Many unusual charms and medical tips featured in medieval books sound suspiciously like witchcraft (to cure a toothache, hang a tooth from a dead man's skull around your neck?). But after taking a closer look at these spells and superstitions, medieval history starts to look a lot different from the wizardry we often think of. So what was medieval magic really like?

This Magic Moment

The familiar figure of the 'witch' as an old hag with warts on her nose and curses at her fingertips didn't actually appear until the 15th century, after the 1487 publication of Heinrich Kramer's "Malleus Maleficarum (Hammer of Witches)" made widespread a connection between women and satanic magic. Prior to that, magic had been established within a Christian framework and fit into people's belief systems in a natural, rational manner.

Some medieval spells or charms seem harmless. Need a love potion? "Take Valerian an herbe, and put in a glass of Bier or wine and give the same to whom thou wilt love thee extremely." Others, such as spells intended to allow the user to speak with spirits, may explain why mass production of these particular manuscripts were never allowed.
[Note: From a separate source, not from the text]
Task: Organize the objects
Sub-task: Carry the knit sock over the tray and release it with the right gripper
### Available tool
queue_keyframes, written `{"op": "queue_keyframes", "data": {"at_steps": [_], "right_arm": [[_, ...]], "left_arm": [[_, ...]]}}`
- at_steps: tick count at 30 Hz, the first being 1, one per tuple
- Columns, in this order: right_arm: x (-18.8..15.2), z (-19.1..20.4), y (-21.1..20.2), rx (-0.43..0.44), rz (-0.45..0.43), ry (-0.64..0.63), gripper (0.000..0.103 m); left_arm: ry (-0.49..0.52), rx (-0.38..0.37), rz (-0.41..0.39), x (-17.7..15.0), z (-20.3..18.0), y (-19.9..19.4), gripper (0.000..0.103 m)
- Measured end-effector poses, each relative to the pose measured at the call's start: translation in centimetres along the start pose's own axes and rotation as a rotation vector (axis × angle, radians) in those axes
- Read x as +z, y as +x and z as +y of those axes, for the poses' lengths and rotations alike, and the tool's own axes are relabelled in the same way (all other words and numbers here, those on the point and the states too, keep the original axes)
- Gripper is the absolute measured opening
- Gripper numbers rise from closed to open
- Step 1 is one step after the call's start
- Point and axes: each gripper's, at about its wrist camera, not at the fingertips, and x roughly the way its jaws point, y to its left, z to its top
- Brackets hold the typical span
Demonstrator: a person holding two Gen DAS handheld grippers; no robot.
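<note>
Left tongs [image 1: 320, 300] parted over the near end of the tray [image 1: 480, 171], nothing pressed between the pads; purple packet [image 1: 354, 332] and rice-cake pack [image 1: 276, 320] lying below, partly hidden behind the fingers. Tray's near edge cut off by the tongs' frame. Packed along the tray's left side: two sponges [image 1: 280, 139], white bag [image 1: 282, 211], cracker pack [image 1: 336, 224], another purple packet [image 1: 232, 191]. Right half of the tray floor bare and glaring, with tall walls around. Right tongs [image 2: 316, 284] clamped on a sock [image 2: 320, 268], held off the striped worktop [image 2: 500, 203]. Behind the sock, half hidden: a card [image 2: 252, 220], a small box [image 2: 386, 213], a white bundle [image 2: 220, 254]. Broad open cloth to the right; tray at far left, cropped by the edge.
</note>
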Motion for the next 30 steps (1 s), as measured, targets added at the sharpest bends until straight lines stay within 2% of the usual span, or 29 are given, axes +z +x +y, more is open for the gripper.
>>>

Whether natural or supernatural, Jill Gage of the Newberry Library in Chicago believes the spells aren't too far off from what many people believe today.

"It's not that different from superstition, right? Why do you throw salt over your shoulder if you spill salt? Why knock on wood?" Gage pointed out on the Curiosity podcast. "A lot of it is based on superstition. It sounds kind of goofy now, but I think that there's a lot to be said about what it actually asks you to do."

Gage has helped unearth new insights into how magic was perceived and used during the Middle Ages while working on one of the Newberry Library's projects, "Religious Change, 1450-1700". Certain featured manuscripts – "The Book of Magical Charms," "The Commonplace Book," and "Cases of Conscience Concerning Witchcraft" – help explain the context of magic during that time.

"What we're doing in the exhibition is pulling out all of these different books that show how print is making religious change different, or how religion is driving changes in the printing industry itself," Christopher Fletcher, Program Assistant in the Renaissance Center at the Newberry, told us on our podcast. "The books we're talking about in the Transcribing Faith resource are manuscripts, and these really show us what's going on on the ground."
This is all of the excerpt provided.